New in Elastic 7.11, the beta of schema on read with runtime fields gives users the ability to define the schema for their index at query time. Users can choose between flexibility and cost efficiency with schema on read or fast performance with schema on write. Elastic Observability introduces new topline views for Elastic APM and Elastic Metrics, making it easy for users to quickly spot and triage application and infrastructure performance issues.
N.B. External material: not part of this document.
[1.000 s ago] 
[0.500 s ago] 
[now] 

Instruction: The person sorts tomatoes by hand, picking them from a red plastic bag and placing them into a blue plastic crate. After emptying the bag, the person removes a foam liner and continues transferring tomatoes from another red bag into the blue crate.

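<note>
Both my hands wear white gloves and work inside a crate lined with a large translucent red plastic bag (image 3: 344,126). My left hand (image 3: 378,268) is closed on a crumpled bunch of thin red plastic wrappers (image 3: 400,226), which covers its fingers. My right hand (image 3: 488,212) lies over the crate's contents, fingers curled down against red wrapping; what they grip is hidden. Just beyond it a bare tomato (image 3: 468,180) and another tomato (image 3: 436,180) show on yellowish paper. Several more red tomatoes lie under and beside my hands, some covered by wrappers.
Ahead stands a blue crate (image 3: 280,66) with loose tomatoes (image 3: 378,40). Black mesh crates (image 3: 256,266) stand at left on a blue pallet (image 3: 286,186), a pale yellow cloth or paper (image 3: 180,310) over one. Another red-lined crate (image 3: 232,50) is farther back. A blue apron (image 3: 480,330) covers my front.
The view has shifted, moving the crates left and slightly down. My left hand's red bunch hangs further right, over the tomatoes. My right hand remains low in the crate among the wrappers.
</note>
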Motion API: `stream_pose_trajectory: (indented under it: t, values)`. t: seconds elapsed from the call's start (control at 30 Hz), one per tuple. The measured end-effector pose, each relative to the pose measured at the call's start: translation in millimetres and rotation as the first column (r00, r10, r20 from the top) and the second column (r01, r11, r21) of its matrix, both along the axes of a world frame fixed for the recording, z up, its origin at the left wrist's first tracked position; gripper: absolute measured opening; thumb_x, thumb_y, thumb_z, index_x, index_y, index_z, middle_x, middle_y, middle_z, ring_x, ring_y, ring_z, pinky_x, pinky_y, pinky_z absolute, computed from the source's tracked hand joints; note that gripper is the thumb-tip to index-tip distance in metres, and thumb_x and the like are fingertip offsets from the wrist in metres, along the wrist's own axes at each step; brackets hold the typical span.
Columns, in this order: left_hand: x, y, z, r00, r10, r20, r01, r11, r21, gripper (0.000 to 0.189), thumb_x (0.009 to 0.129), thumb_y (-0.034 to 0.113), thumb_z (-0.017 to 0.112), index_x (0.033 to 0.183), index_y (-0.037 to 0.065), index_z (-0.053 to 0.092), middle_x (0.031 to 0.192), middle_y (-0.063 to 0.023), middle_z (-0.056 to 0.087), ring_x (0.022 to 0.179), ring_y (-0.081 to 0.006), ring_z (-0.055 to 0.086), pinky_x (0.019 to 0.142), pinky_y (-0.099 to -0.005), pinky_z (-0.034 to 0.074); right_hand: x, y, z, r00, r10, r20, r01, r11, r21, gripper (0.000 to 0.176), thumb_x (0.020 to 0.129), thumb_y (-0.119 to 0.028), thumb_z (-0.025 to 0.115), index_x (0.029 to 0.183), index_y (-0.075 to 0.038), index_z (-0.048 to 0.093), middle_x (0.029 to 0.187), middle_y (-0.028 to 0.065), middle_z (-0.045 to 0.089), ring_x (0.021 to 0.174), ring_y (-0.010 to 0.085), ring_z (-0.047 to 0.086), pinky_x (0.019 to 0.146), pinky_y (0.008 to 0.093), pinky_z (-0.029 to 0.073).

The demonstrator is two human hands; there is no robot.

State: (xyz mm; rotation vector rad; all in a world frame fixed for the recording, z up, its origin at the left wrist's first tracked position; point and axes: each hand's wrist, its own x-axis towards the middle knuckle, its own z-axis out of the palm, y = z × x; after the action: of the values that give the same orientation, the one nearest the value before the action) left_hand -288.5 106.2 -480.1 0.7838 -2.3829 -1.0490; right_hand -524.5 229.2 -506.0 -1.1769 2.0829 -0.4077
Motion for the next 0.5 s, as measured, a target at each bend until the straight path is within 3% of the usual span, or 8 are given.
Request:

Franz Inc., supplier of Graph Database technology for AI knowledge graph solutions, announced AllegroGraph 7.1, which provides optimizations for complex queries across FedShard deployments faster. AllegroGraph with FedShard allows infinite data integration through unifying all data and siloed knowledge into an Entity-Event Knowledge Graph solution for Enterprise scale analytics. Big Data predictive analytics requires a data model approach that unifies typical enterprise data with knowledge bases such as taxonomies, ontologies, industry terms and other domain knowledge. The Entity-Event Data Model utilized by AllegroGraph puts core ‘entities’ such as customers, patients, students or people of interest at the center and then collects several layers of knowledge related to the entity as ‘events’. The events represent activities that transpire in a temporal context.
The AllegroGraph 7.1 release accelerates complex reasoning across enterprise-scale data by providing users with additional query options. Franz’s Research and Development team discovered an approach that can significantly improve certain SPARQL Path Expression queries across database shards. AllegroGraph’s advanced caching methods and merge join operations provide optimizations to the scalable, parallel distributed query approach that is offered via FedShard. The new release includes support for the RDF* and SPARQL* extensions and extended support for SHACL (SHApe Constraint Language).